Citing “multiple studies,” Pelayo and Castillo said that with the Delta variant and likely more so with Omicron, “the viral loads in both the fully vaccinated and the unvaccinated are similar or equivalent, suggesting that their potential to infect others is of similar risk.”
They said it could be assumed that the vaccinated generally showing mild or no symptoms were unwittingly infecting more people than the unvaccinated who were generally symptomatic and were therefore staying home.
They added: “Many vaccinated individuals also have the false impression and confidence that they’re protected by the vaccines so they can let their guard down … unlike the unvaccinated, who remain conscious of their susceptibility to COVID-19 and need for strict adherence to prescribed health protocols.”
Recommendations
Pelayo and Castillo urged health officials to: immediately suspend mass vaccination in areas with high numbers of infections; advise those who just got jabbed to quarantine for five days; educate the public on the potential of both the vaccinated and unvaccinated to get infected and spread the virus; and wage an information drive on early treatment protocols and ways to boost the immune system.

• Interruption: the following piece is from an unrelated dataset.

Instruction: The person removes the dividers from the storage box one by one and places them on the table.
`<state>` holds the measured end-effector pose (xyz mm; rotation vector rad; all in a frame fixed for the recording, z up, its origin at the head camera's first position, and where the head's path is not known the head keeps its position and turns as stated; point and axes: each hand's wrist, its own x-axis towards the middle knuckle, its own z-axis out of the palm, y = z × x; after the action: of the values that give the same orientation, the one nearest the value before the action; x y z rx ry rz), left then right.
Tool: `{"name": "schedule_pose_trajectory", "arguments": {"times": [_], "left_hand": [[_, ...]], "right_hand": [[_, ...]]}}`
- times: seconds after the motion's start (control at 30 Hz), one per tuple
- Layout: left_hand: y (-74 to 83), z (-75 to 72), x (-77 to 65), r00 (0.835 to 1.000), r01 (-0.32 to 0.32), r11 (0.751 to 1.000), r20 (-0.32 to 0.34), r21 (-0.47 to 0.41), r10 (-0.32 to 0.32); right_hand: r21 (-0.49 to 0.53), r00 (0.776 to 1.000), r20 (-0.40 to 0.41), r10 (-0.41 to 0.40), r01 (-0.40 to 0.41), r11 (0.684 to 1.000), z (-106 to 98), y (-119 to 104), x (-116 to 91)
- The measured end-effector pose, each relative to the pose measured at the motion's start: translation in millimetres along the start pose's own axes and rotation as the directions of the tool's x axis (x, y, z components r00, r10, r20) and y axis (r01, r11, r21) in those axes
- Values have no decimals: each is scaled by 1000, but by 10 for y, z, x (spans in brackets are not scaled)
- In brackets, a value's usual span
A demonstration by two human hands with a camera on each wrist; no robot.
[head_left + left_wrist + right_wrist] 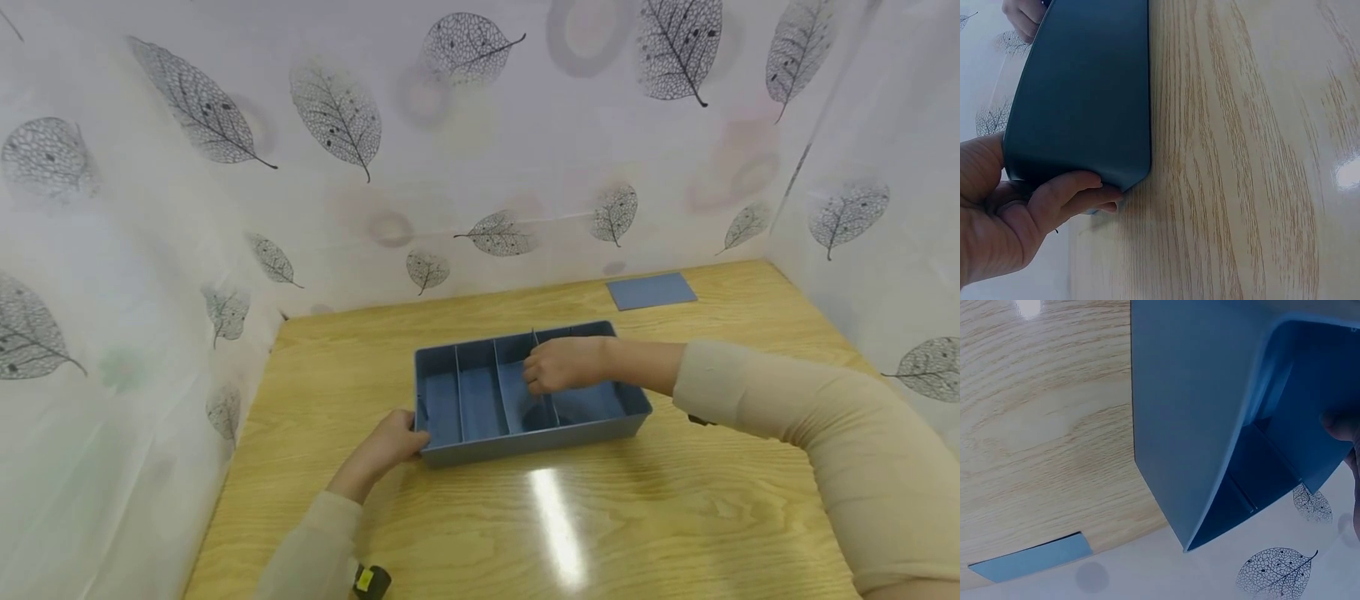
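Note:
A long blue divided box [525, 444] stands on the wooden table, its open top up and thin upright dividers across it. My left hand [386, 450] grips the box's left end, thumb at the rim and fingers against the outer wall. In the left wrist view, the curled fingers [1063, 194] press on the lower corner of that end. Over the right half of the box, my right hand [562, 364] reaches in from above and pinches a blue divider panel [1310, 419]. The panel stands tilted between the side walls in the right wrist view. Most right fingertips are hidden.
A flat blue rectangular piece [652, 292] lies at the table's back right edge. Pale leaf-printed sheets [480, 167] hang around the back and sides of the table [480, 533]. A small black object with a yellow mark [372, 581] shows beside the left sleeve.

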<state>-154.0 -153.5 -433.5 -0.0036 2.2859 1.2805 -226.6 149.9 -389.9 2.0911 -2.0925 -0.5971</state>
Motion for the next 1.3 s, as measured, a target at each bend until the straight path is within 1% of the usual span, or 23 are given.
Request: {"name": "schedule_pose_trajectory", "arguments": {"times": [0.27, 0.53, 0.67, 0.87, 1.03, 1.2, 1.3], "left_hand": [[4, -2, -13, 1000, -5, 1000, -1, -7, 5], [3, 3, -23, 1000, -9, 1000, 0, -9, 9], [-3, 2, -18, 1000, -15, 1000, -1, -10, 15], [-1, 1, -3, 1000, -11, 1000, -9, 19, 11], [1, 0, 4, 1000, -12, 999, -13, 38, 12], [-1, -13, -3, 1000, -13, 1000, 0, 25, 13], [1, -16, -8, 1000, -21, 1000, 10, 9, 21]], "right_hand": [[-13, 1000, -17, -14, 13, 1000, -101, 28, -25], [-9, 1000, 22, -3, 3, 1000, -198, 51, -44], [-7, 1000, 21, 11, -10, 1000, -271, 71, -64], [-25, 1000, -7, -6, 6, 1000, -319, 110, -85], [-32, 999, -54, 0, -2, 999, -362, 137, -107], [-10, 993, -121, 15, -16, 1000, -437, 152, -135], [5, 991, -131, 36, -36, 999, -484, 154, -154]]}}
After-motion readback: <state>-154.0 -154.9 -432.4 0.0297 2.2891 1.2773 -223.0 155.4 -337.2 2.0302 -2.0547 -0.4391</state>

They asked that the government provide early diagnostic and treatment kits to poor barangays; free or affordable rapid antigen testing kits for home use; and more teleconsultations to “prevent congestion that can lead to artificial health care exhaustion” in medical facilities.
They said directives, ordinances or resolutions discriminating against the unvaccinated should be recalled as these “inflict much harm on their physical and mental health.”
Importance of jabs
But the DOH and health experts on Tuesday stressed the importance of vaccination, saying it was why severe and mild infections, particularly in Metro Manila, had been kept to a minimum.
Asked to comment on the statement of Pelayo and Castillo, epidemiologist Dr. John Wong, a member of the DOH Senior Technical Advisory Group, said: “The opposite is true. Vaccination does decrease transmission even though not as well as its impact on hospitalization.”
“Vaccination and boosting are still our best public health intervention… and we should continue to do that,” he said, stressing that priority should be given to the unvaccinated.
Health Undersecretary Maria Rosario Vergeire credited the high vaccination rate in Metro Manila for its low number of severe and critical cases.
“Our vaccination indeed worked and helped in preventing many of us from getting hospitalized, from contracting severe disease and even death,” she said in a virtual press briefing.
Asked whether the less severe and critical cases were due to Omicron or the high vaccination rate, Dr. Edsel Salvana, a member of the DOH-Technical Advisory Group, said it was the latter.
“I think we’re giving Omicron too much credit when in fact it’s the vaccination that should be the star,” Salvana said. “Whatever variant it is, we will still see an increase in critical and severe cases if our vaccination rate is low. It’s really the vaccines that are saving lives.”
Per DOH data, as of Dec. 28, 2021, almost 85 percent admitted to hospitals were unvaccinated.
The same data show that almost 93 percent of those who died of COVID-19 were only partially vaccinated or not at all, Vergeire said.